An exact transcription of all the records is required, minus the images.

(DATA FOR ANALYSIS)
++++
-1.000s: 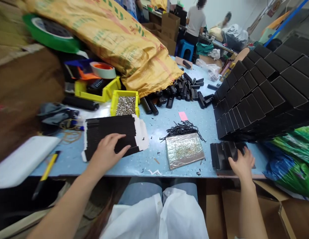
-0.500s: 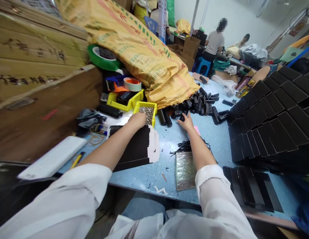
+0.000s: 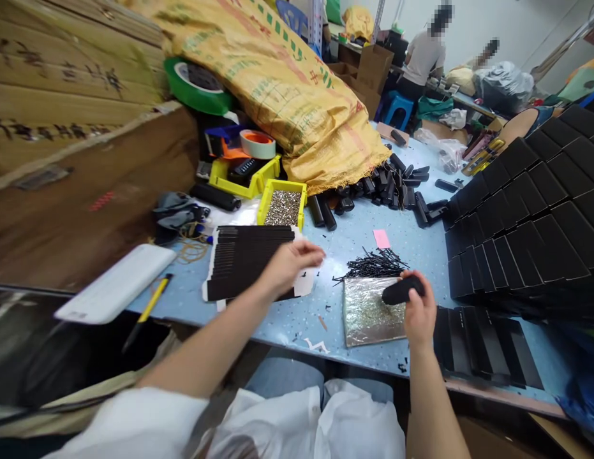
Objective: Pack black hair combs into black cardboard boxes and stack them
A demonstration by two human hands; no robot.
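Note:
My right hand [image 3: 418,312] is closed round a small black plastic part [image 3: 402,290], held just above a shiny foil-wrapped pad [image 3: 371,315] on the blue table [image 3: 287,322]. My left hand [image 3: 291,262] hovers over the right end of a fanned stack of flat black cards [image 3: 244,258], its fingers pinched together on something too small to make out. Behind it stands a yellow bin of small metal screws [image 3: 282,207]. A heap of thin black pins [image 3: 373,264] lies beside the foil pad. More black plastic parts [image 3: 387,188] spill from under a yellow woven sack [image 3: 287,89].
A tall pile of black boxes [image 3: 526,217] fills the right side, with flat black boxes [image 3: 483,347] in front. Tape rolls [image 3: 258,143], a yellow tray [image 3: 244,175] and a white slab [image 3: 115,284] sit left. A pink note [image 3: 381,238] lies mid-table. Other people work at the back.
Both hands have drawn back from the far bin and the parts pile toward me. My right hand now holds a black part; my left came away from the screw bin pinched shut.

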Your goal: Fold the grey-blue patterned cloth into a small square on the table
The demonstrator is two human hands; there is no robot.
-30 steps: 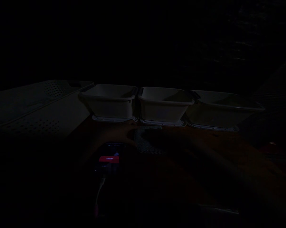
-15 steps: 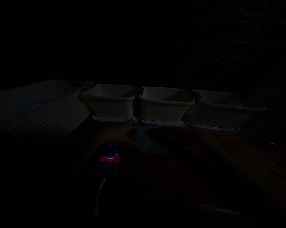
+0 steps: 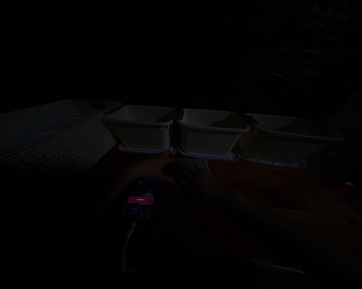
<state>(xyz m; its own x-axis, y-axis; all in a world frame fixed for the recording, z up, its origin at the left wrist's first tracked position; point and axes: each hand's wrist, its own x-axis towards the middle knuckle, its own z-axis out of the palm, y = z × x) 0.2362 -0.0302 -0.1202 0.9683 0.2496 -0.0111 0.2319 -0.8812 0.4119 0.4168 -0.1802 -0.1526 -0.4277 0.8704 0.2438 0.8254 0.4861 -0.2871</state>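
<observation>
The scene is very dark. A grey, textured cloth-like piece (image 3: 199, 163) lies on the brown table, largely covered by my hands. My left hand (image 3: 155, 166) rests at its left edge, thumb and fingers apart as far as the gloom shows. Across the piece reaches my right hand (image 3: 195, 180), close to the left one. Its fingers are too dim to make out, so whether it grips the piece I cannot tell. Just below my left hand lies a phone (image 3: 140, 200) with a lit screen and a pale cable (image 3: 127, 243) at its lower end.
Three pale tubs stand in a row behind the hands: a left tub (image 3: 141, 136), a middle tub (image 3: 211, 140) and a right tub (image 3: 283, 148). A large perforated basket (image 3: 87, 136) is at the left. The brown table (image 3: 277, 188) stretches rightward.
My right hand has moved left over the grey piece, hiding more of it, and is now close to my left hand. The left hand stays nearly in place.
</observation>
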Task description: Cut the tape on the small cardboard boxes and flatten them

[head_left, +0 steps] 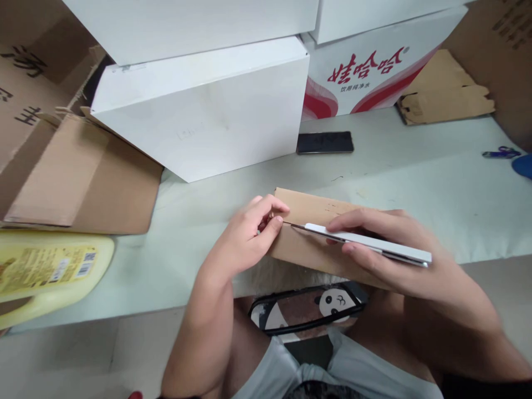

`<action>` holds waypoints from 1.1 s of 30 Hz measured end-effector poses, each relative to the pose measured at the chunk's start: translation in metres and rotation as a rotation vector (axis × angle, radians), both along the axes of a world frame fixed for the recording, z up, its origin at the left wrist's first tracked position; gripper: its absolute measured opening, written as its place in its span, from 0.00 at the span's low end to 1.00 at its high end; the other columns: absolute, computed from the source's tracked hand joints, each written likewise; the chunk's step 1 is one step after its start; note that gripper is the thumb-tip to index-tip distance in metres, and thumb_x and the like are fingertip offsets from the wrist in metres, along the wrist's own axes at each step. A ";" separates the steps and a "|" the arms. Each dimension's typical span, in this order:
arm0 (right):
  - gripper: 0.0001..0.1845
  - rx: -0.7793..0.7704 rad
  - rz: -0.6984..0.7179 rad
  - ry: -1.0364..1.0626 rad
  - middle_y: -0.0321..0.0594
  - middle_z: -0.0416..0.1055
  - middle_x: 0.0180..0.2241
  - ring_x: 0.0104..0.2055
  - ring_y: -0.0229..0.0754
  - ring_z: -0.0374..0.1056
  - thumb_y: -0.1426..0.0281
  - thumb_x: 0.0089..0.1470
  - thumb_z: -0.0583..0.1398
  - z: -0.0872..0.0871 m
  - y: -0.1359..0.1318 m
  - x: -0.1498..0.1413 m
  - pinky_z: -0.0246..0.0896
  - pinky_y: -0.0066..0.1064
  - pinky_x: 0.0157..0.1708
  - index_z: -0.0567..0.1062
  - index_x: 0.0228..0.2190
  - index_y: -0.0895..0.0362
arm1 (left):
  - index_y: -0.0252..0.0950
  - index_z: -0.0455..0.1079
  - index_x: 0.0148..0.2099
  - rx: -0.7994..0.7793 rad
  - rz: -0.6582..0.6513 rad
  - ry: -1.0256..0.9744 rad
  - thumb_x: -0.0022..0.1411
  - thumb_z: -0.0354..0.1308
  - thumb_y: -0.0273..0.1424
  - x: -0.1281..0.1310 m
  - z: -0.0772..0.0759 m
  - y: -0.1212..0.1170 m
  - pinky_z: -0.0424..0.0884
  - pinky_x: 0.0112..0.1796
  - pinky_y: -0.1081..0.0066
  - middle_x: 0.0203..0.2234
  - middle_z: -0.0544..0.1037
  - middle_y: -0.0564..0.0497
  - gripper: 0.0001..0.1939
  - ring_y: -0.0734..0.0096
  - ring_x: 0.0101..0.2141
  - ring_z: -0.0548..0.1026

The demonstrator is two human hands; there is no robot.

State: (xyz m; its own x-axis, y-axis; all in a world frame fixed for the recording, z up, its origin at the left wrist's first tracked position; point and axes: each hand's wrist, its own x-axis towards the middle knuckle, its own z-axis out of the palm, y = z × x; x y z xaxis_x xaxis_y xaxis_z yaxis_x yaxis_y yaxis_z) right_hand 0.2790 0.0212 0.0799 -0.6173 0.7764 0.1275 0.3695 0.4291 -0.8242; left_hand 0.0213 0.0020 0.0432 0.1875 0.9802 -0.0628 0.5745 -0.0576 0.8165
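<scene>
A small brown cardboard box lies near the front edge of the table. My left hand is closed at its left end, the thumb and bent fingers gripping the edge there. In my right hand is a white utility knife, held between thumb and fingers. Its dark blade points left and reaches the box close to my left fingertips, along a line on the top. Whether the tip has gone into the cardboard I cannot tell. My right hand covers the right part of the box.
Large white cartons stand behind, with a black phone at their foot. An open brown carton and a yellow jug are at left. Purple-handled scissors and folded cardboard lie at right. A panda-patterned pouch is below the table edge.
</scene>
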 end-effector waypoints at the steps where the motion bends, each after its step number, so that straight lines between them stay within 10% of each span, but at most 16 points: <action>1: 0.08 -0.005 0.003 -0.005 0.34 0.83 0.33 0.30 0.38 0.76 0.63 0.67 0.61 0.001 0.000 0.000 0.65 0.29 0.29 0.80 0.40 0.52 | 0.41 0.72 0.47 0.003 -0.001 0.004 0.72 0.52 0.32 0.000 0.000 0.000 0.67 0.35 0.69 0.35 0.74 0.52 0.08 0.71 0.31 0.67; 33: 0.06 0.013 0.052 -0.012 0.36 0.81 0.36 0.33 0.42 0.76 0.66 0.67 0.61 0.000 -0.002 0.004 0.65 0.32 0.29 0.78 0.44 0.49 | 0.42 0.72 0.49 0.002 -0.019 0.014 0.73 0.51 0.33 -0.002 0.001 -0.002 0.69 0.37 0.68 0.35 0.74 0.52 0.09 0.70 0.32 0.69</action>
State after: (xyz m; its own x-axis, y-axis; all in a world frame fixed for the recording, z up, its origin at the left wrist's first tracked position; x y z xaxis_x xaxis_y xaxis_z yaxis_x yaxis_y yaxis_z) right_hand 0.2828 0.0188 0.0795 -0.6581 0.7417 0.1296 0.3562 0.4583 -0.8143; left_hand 0.0194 0.0001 0.0446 0.2056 0.9765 -0.0639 0.5844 -0.0702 0.8084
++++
(EXERCISE SOLUTION)
-1.000s: 
-0.500s: 
+0.000s: 
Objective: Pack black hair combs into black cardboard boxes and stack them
A demonstration by two human hands; no robot.
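Note:
My right hand [image 3: 418,312] is closed round a small black plastic part [image 3: 402,290], held just above a shiny foil-wrapped pad [image 3: 371,315] on the blue table [image 3: 287,322]. My left hand [image 3: 291,262] hovers over the right end of a fanned stack of flat black cards [image 3: 244,258], its fingers pinched together on something too small to make out. Behind it stands a yellow bin of small metal screws [image 3: 282,207]. A heap of thin black pins [image 3: 373,264] lies beside the foil pad. More black plastic parts [image 3: 387,188] spill from under a yellow woven sack [image 3: 287,89].
A tall pile of black boxes [image 3: 526,217] fills the right side, with flat black boxes [image 3: 483,347] in front. Tape rolls [image 3: 258,143], a yellow tray [image 3: 244,175] and a white slab [image 3: 115,284] sit left. A pink note [image 3: 381,238] lies mid-table. Other people work at the back.
Both hands have drawn back from the far bin and the parts pile toward me. My right hand now holds a black part; my left came away from the screw bin pinched shut.
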
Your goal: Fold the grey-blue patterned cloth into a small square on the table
The demonstrator is two human hands; there is no robot.
-30 steps: 
-15 steps: 
+0 steps: 
<state>(xyz m; its own x-axis, y-axis; all in a world frame fixed for the recording, z up, its origin at the left wrist's first tracked position; point and axes: each hand's wrist, its own x-axis towards the middle knuckle, its own z-axis out of the palm, y = z × x) 0.2362 -0.0302 -0.1202 0.9683 0.2496 -0.0111 0.2319 -0.8812 0.4119 0.4168 -0.1802 -0.1526 -0.4277 0.8704 0.2438 0.8254 0.4861 -0.2871</state>
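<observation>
The scene is very dark. A grey, textured cloth-like piece (image 3: 199, 163) lies on the brown table, largely covered by my hands. My left hand (image 3: 155, 166) rests at its left edge, thumb and fingers apart as far as the gloom shows. Across the piece reaches my right hand (image 3: 195, 180), close to the left one. Its fingers are too dim to make out, so whether it grips the piece I cannot tell. Just below my left hand lies a phone (image 3: 140, 200) with a lit screen and a pale cable (image 3: 127, 243) at its lower end.
Three pale tubs stand in a row behind the hands: a left tub (image 3: 141, 136), a middle tub (image 3: 211, 140) and a right tub (image 3: 283, 148). A large perforated basket (image 3: 87, 136) is at the left. The brown table (image 3: 277, 188) stretches rightward.
My right hand has moved left over the grey piece, hiding more of it, and is now close to my left hand. The left hand stays nearly in place.
</observation>
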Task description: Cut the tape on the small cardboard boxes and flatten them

[head_left, +0 steps] 

`<action>` holds waypoints from 1.1 s of 30 Hz measured end-effector poses, each relative to the pose measured at the chunk's start: translation in metres and rotation as a rotation vector (axis × angle, radians), both along the axes of a world frame fixed for the recording, z up, its origin at the left wrist's first tracked position; gripper: its absolute measured opening, written as its place in its span, from 0.00 at the span's low end to 1.00 at its high end; the other columns: absolute, computed from the source's tracked hand joints, each written likewise; the chunk's step 1 is one step after its start; note that gripper is the thumb-tip to index-tip distance in metres, and thumb_x and the like are fingertip offsets from the wrist in metres, along the wrist's own axes at each step. A ";" separates the steps and a "|" the arms. Each dimension's typical span, in this order:
arm0 (right):
  - gripper: 0.0001..0.1845
  - rx: -0.7793..0.7704 rad
  - rz: -0.6984..0.7179 rad
  - ry: -1.0364..1.0626 rad
  - middle_y: -0.0321..0.0594
  - middle_z: -0.0416..0.1055
  - middle_x: 0.0180..0.2241
  - ring_x: 0.0104..0.2055
  - ring_y: -0.0229..0.0754
  - ring_z: -0.0374..0.1056
  - thumb_y: -0.1426..0.0281
  - thumb_x: 0.0089..0.1470
  - thumb_z: -0.0583..0.1398
  - z: -0.0872..0.0871 m
  - y: -0.1359..0.1318 m
  - x: -0.1498..0.1413 m
  - pinky_z: -0.0246..0.0896
  - pinky_y: -0.0066..0.1064
  - pinky_x: 0.0157..0.1708
  - index_z: -0.0567..0.1062
  - index_x: 0.0228..0.2190
  - index_y: -0.0895..0.0362
arm1 (left):
  - index_y: -0.0252..0.0950
  - index_z: -0.0455..0.1079
  - index_x: 0.0148..0.2099
  - rx: -0.7994..0.7793 rad
  - rz: -0.6582..0.6513 rad
  - ry: -1.0256..0.9744 rad
  - thumb_x: -0.0022..0.1411
  - thumb_z: -0.0354..0.1308
  - thumb_y: -0.0273..0.1424
  - x: -0.1281..0.1310 m
  - z: -0.0772..0.0759 m
  - y: -0.1212..0.1170 m
  - pinky_z: -0.0424..0.0884
  - pinky_x: 0.0112..0.1796
  - pinky_y: -0.1081..0.0066
  - middle_x: 0.0203..0.2234
  - middle_z: -0.0544..0.1037
  - middle_y: -0.0564..0.0497
  - gripper: 0.0001..0.1939
  - ring_y: -0.0734..0.0096
  - ring_x: 0.0101..0.2141
  - ring_z: -0.0548..0.1026

The demonstrator is two human hands; there is no robot.

State: (xyz m; its own x-axis, y-axis; all in a world frame fixed for the recording, z up, its origin at the left wrist's first tracked position; point and axes: each hand's wrist, its own x-axis towards the middle knuckle, its own z-axis out of the palm, y = z × x; x y z xaxis_x xaxis_y xaxis_z yaxis_x yaxis_y yaxis_z) right_hand 0.2790 0.0212 0.0799 -0.6173 0.7764 0.1275 0.3695 0.4291 -0.8242; left_hand 0.0213 0.0020 0.0432 0.1875 0.9802 -0.0628 0.5745 -0.0576 0.8165
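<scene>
A small brown cardboard box lies near the front edge of the table. My left hand is closed at its left end, the thumb and bent fingers gripping the edge there. In my right hand is a white utility knife, held between thumb and fingers. Its dark blade points left and reaches the box close to my left fingertips, along a line on the top. Whether the tip has gone into the cardboard I cannot tell. My right hand covers the right part of the box.
Large white cartons stand behind, with a black phone at their foot. An open brown carton and a yellow jug are at left. Purple-handled scissors and folded cardboard lie at right. A panda-patterned pouch is below the table edge.
</scene>
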 end-effector waypoints at the steps where the motion bends, each after its step number, so that straight lines between them stay within 10% of each span, but at most 16 points: <action>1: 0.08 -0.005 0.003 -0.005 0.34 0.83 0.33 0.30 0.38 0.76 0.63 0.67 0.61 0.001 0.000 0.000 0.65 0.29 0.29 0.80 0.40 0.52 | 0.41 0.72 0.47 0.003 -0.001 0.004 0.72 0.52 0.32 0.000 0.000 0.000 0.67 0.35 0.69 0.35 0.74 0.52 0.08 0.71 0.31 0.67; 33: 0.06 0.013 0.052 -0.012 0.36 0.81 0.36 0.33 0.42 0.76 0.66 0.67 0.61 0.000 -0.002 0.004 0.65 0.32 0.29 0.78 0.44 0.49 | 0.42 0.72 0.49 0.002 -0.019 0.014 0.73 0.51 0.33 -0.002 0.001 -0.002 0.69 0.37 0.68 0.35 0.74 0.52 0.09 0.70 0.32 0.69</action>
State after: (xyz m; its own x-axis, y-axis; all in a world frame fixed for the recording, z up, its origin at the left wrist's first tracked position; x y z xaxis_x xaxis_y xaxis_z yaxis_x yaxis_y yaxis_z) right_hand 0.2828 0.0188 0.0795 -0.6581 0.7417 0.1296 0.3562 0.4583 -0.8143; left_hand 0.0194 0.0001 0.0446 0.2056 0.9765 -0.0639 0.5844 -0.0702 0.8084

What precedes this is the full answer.